===== Data under study =====

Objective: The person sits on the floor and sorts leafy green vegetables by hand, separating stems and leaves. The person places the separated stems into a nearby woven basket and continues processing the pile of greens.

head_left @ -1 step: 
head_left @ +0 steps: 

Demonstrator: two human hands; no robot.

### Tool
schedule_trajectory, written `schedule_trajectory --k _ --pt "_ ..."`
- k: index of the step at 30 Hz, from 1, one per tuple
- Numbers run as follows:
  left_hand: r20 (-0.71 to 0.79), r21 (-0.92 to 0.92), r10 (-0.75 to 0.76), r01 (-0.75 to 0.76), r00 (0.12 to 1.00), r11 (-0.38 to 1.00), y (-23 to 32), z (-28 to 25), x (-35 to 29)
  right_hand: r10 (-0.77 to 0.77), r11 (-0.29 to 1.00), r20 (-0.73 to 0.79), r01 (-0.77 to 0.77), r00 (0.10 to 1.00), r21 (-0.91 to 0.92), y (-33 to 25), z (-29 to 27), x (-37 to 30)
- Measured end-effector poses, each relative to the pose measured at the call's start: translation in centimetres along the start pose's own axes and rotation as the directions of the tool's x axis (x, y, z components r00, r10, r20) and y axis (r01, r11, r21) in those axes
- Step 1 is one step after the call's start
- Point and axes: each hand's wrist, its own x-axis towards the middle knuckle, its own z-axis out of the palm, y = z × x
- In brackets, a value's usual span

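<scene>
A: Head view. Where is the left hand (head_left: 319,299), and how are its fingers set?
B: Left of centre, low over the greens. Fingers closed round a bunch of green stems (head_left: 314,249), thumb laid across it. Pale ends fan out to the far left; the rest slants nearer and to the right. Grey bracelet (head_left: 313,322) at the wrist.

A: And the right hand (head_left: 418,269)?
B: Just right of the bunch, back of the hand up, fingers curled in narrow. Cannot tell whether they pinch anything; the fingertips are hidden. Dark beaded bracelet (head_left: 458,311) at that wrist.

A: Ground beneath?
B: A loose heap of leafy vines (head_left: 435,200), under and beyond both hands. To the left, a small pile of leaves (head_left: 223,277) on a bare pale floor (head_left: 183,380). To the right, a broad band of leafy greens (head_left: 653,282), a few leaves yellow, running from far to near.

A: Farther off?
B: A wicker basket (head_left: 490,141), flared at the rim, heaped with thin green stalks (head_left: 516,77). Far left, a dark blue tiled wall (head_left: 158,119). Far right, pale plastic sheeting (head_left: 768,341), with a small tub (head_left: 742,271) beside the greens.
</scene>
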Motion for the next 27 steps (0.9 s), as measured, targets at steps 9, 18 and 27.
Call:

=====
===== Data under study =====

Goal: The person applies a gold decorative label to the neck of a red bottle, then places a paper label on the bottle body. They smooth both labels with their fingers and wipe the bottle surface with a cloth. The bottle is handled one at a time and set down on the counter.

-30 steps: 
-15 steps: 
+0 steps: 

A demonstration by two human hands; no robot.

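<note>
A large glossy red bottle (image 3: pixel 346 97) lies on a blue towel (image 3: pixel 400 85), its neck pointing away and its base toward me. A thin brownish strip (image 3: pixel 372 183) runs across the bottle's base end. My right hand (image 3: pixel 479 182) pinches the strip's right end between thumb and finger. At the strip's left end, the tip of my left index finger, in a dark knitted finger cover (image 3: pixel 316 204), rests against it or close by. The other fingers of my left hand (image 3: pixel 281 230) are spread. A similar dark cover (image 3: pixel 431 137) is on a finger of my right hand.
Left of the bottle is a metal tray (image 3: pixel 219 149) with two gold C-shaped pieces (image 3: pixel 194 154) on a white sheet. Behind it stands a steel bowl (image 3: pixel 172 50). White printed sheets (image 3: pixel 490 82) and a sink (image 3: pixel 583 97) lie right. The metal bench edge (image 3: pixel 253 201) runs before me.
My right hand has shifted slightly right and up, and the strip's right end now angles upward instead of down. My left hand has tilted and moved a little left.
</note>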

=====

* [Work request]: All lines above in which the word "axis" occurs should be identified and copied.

* [Result of the exercise]:
- Measured end-effector poses, each relative to the pose measured at the call's start: translation in centimetres along the start pose's own axes and rotation as the directions of the tool's x axis (x, y, z components r00, r10, r20) and y axis (r01, r11, r21) in those axes
- Point and axes: each hand's wrist, its own x-axis towards the middle knuckle, its own z-axis out of the palm, y = z × x

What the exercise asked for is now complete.